Printed on back: This typical suit shown in the illustration was quite common in the early fifties on the Northwest Coast, but has long since been discarded under the changed conditions of life in that region.The abundance of game, coupled with the incentive to procure food and the love of adventure, gave an abundant supply of the buckskin both for clothing of the body and for the moccasin foot-wear, so common in pioneer days. Difficulty was often experienced by the pioneers in getting cloth for raiment, and frequently the buckskin took the place of the home-spun or the more conventional "store goods".

GREENWOOD-017 Front

  • Ezra Meeker standing proudly before the camera, dressed in buckskin clothing and holding an ornate rifle.
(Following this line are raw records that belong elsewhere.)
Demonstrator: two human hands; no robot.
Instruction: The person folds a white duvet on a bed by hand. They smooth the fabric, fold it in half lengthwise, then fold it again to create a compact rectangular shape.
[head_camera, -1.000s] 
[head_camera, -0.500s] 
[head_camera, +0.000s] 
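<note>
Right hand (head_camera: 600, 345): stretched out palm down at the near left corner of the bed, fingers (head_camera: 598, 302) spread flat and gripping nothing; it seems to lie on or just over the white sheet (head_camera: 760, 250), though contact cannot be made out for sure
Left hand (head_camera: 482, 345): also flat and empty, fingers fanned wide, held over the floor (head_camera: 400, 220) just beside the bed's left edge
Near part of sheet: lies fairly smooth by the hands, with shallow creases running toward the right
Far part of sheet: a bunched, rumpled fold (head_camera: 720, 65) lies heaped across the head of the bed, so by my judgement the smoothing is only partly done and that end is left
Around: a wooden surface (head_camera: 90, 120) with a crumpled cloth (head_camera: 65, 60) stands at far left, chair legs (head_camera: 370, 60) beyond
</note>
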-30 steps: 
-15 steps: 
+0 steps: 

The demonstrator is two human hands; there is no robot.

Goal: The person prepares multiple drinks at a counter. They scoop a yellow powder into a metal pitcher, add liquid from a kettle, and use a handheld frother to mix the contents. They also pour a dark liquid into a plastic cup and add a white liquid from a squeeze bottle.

Meeker was a Pacific Northwest pioneer, businessman, politician, historian, and advocate for the commemorization of the Old Oregon Trail and its travelers.
  • Printed on front: Ezra Meeker as Frontiersman.

GREENWOOD-016 Front

  • A grizzled-looking Ezra Meeker sitting sideways, wearing buckskin clothing and holding a rifle over his shoulder. This photo is part of a series of postcards Meeker sold to finance his efforts to place commemorative markers along the Old Oregon Trail.
  • Printed on front: Ezra Meeker

GREENWOOD-018 Front

Pioneer family of four with their two dogs posing in front of a one-story wooden cabin- probably a donation claim. Captain George Vancouver named this area in 1792 after a promontory in the English Channel. The Dungeness Valley is an alluvial plain fanning out from the Dungeness river, and its fertile soil attracted the first pioneer settlers in the 1850's.

GREENWOOD-022 Front

  • The Smith Tower was built by firearms and typewriter magnate Lyman Cornelius Smith. He planned to build a 14-story structure, but was convinced by his son that a skyscraper would be better for business. Construction began in 1910, and Opening Day was July 3, 1914. At 522 feet from curb to top finial, the tower was the tallest structure west of the Mississippi until 1931, and the tallest on the West Coast until the Space Needle came along in 1962. In this photo, the building appears to be in its final stages of construction.
  • Printed on front: 42 Story L. C. Smith Bldg. Seattle.

GREENWOOD-026 Front

  • Side-view of the Art Deco style ferry plying the waters on a Seattle-Bremerton run. The boat was first put into service in San Francisco in 1926 under the name "Peralta". After a fire, what remained of the boat was sold to Captain Alex Peabody of the Puget Sound Naval Company (AKA the Blackball Line) who remodelled it and re-christened it the Kalakala, a word meaning "flying bird" in native Chinook. The streamlined design can be attributed to Mrs. Peabody, who viewed the first set of blueprints and suggested, "It ought to be more round!" The Kalakala was a faithful and classy workhorse from 1935 to 1967. When larger, swifter boats made it obsolete, it then served as a crab and shrimp plant in Dutch Harbor, Alaska. In the 1990's, it was brought back into the Puget Sound area for possible future renovation.